WHAT YOU WILL DO:
If anything in the data looks odd, keep it anyway and write the whole listing out unchanged.
----------
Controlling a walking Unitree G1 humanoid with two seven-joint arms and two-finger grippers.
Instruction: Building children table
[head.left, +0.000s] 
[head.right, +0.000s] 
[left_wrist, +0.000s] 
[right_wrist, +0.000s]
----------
WORKED SOLUTION:
Controlling a walking Unitree G1 humanoid with two seven-joint arms and two-finger grippers.
Instruction: Building children table
[head.left, +0.000s] 
[head.right, +0.000s] 
[left_wrist, +0.000s] 
[right_wrist, +0.000s]

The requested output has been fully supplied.